I’ve often thought that “Christian music” is by definition bad, in that, last I checked “Christian” wasn’t a genre, and if the music was any good, it would be able to compete with the big boys and wouldn’t need to restrict itself to a particularly easily-pleased subculture.
Moving away from music and thinking about competence in general, Hazel, in a recent comment, went further and suggested that the common attitude was
…it doesn’t matter about the poor quality as long as we’re Christian.
I think I’m now prepared to go one further and say that
The concept of “grace” does not mean that you can do your job badly and I have to forgive you.
Or… does it?
Or is “grace” actually a barrier to excellence? I don’t have any easy answers about this; I’m struggling with it.
Until recently, my first reaction would have been that incompetence in public is bad witness. Christian music ought to be better because most of what’s out there with that label is frankly embarrassing. But obviously Christian-on-Christian incompetence doesn’t fall into that category.
I’m also aware that grace is radically opposed to the priorities of the world, in ways that can seem strange, so I’m not going to be the best judge of when it’s appropriate or not. It’s also profoundly counter-cultural, and I’m still very much a product of my own culture. So I’m very aware that I personally have difficulty with expressing as much grace as other Christians expect. But I also happen to know that a few days ago, some people who had severely messed me about got together and talked about… my character flaws in not sitting back and taking it, and that they dragged into the discussion other experiences that they’d had with or heard of about me - mostly completely irrelevant to the issue at hand - in order to further besmirch the messenger. The problem wasn’t them messing me about; the problem was obviously me.
We are in danger, I think, of making people’s reactions to failure a bigger issue than the failure itself, or indeed shifting the discussion from my failure to the person affected by it and how gracious or otherwise they are - in other words, emphasis on grace over competence has the tendency to generate a blame-the-victim culture in Christianity. (And I know Hazel understands what I’m talking about!) Whether you see this as spiritual abuse or as constructive criticism depends entirely on the priority you place on grace.
Incidentally, for all the talk of bearing with each other’s failures, I find very few Christians who are able to make anything other than black-or-white judgements of another’s character: one cannot be, for instance, “an excellent missionary who struggles sometimes with X” - the grade is either a hundred percent, or it is zero.
I’m sure, also, that there are generational factors in play. “Postmission” talks about the tendency for postmodern missionaries not to take shit from anyone, and the tendency for modern mission leaders to label such people as “troublemakers”. But while I recognise this is a real difference in worldview, I still think it’s mentally lazy and ethically questionable to play the man not the ball.

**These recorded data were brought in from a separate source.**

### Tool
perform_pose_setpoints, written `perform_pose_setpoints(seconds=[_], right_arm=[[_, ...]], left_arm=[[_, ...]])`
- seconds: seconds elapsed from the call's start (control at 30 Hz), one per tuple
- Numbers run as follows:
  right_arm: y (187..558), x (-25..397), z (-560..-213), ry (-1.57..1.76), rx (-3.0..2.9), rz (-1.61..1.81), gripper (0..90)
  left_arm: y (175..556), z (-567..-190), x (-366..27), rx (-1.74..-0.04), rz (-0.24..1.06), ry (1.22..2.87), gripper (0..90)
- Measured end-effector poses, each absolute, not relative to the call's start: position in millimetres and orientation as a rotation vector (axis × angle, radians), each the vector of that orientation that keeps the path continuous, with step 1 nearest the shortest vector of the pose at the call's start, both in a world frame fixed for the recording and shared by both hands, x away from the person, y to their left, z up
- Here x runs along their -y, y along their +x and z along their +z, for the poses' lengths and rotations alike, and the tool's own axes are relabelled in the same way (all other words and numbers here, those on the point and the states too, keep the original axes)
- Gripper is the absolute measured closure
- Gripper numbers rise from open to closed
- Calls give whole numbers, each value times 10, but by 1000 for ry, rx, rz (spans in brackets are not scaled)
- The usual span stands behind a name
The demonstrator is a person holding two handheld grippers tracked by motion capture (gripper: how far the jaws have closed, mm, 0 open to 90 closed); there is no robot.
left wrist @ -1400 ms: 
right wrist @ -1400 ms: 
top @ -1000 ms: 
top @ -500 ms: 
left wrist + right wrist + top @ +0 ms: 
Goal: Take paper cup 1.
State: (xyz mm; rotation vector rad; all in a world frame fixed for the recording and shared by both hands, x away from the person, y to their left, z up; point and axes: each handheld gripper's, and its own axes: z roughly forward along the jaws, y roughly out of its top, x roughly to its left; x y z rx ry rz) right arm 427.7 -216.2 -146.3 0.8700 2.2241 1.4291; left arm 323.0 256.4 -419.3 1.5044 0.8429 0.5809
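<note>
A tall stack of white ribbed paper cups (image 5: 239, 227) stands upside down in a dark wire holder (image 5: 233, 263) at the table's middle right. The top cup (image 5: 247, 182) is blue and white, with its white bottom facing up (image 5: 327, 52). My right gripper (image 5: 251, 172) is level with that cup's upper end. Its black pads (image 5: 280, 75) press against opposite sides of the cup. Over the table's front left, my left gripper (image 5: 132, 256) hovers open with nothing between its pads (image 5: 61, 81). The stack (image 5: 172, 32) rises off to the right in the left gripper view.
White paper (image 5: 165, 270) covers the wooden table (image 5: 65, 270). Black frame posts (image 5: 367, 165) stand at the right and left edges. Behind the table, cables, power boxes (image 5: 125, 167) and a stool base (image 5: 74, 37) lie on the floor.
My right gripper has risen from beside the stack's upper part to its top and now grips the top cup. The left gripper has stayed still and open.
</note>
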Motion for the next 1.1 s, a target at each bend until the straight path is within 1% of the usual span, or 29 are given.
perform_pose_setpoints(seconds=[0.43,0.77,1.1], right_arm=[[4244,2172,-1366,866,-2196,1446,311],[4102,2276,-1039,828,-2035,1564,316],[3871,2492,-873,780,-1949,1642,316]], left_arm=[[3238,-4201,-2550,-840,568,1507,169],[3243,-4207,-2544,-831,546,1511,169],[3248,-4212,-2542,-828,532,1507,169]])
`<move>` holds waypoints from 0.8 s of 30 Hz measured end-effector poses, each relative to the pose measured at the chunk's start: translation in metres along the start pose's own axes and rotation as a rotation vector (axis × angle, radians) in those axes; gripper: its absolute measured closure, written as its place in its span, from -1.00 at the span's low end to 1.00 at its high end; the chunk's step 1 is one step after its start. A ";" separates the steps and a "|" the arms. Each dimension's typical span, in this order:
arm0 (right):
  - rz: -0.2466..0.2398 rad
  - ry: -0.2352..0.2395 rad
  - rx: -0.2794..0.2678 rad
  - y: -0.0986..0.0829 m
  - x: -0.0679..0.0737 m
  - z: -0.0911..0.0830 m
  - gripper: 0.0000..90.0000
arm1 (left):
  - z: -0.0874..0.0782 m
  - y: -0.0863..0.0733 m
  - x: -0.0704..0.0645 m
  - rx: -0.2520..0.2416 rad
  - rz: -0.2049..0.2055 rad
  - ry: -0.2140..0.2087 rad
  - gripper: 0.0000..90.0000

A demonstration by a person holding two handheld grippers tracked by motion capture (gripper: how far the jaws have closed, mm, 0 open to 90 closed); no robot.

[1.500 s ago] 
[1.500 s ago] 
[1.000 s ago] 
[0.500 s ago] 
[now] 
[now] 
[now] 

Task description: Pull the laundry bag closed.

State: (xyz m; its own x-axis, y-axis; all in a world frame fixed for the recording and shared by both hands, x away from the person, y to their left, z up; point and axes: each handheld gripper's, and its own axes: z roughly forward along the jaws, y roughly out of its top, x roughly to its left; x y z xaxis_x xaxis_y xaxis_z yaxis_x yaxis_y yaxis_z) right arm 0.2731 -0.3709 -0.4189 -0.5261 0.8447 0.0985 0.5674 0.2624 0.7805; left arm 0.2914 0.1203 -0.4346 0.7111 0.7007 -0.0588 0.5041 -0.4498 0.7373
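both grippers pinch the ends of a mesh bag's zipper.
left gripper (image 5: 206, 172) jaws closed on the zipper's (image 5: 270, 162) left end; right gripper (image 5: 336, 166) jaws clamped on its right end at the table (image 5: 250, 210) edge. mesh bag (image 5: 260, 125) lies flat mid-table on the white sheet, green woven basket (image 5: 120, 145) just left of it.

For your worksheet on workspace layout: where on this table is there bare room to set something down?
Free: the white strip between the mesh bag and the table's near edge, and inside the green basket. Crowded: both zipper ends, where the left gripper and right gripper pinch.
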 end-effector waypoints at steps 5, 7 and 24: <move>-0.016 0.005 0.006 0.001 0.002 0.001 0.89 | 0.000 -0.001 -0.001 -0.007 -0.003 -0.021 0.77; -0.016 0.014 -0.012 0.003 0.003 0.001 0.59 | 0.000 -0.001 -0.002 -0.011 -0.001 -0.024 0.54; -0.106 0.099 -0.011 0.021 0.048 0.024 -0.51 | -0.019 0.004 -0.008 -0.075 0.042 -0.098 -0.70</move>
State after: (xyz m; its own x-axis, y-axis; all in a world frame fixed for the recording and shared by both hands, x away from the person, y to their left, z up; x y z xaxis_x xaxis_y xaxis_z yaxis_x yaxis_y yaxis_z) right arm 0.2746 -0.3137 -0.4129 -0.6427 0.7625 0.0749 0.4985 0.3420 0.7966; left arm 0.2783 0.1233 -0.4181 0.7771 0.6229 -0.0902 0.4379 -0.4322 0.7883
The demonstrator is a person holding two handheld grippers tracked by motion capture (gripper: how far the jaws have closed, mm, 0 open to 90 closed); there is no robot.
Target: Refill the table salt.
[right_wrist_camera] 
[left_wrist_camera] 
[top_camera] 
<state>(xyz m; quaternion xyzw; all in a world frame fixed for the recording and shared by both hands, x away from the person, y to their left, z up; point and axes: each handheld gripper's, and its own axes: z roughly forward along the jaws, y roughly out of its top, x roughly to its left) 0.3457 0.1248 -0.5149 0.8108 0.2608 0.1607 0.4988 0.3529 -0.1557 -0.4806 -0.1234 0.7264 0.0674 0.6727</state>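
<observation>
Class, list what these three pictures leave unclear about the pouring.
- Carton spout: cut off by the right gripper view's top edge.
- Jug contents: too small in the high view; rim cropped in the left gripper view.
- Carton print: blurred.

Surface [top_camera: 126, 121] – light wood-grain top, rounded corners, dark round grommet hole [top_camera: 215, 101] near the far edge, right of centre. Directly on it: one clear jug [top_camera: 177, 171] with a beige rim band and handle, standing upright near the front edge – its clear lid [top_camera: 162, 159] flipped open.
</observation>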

I think a key text in making sense of this for me is Romans 6, where Paul argues vehemently (I’m told that this is also a dangerous character flaw - or maybe that only applies to me) that we shouldn’t keep sinning just because we’re under grace. Since this chapter has got caught up in the interminable and unhelpful legalism-versus-licence arguments, I think we automatically apply it to the vertical relationship between God and man. But surely it equally applies to the horizontal relationship between Christians: grace does not have a priority over injury, because to take another’s grace for granted demonstrates a lack of love for them.
I’m still thinking this all through. What do you think?
Update: Mat, who shares my pain but got to this article before I’d remembered to turn comments on, graciously (heh, heh) let me share a bit of an email he sent me:
But what am I saying? Is there really no place for professionalism in mission (or any other sphere of Christian life)? Or is it just that some people who place a high value on competence will always be seen as second-rate Christians because they complain or criticise too much? Like you said, failure and incompetence are okay, but having high standards is unforgivable.
I also remembered that I was going to write something about how we handle incompetence in “relational” organisations like churches and mission agencies, but I don’t really know what to say so I’ll make that a question too: Do we have to keep incompetent people on just because we’re “family” and we know it would look bad and disloyal to fire them? Should we bear with one another at all costs?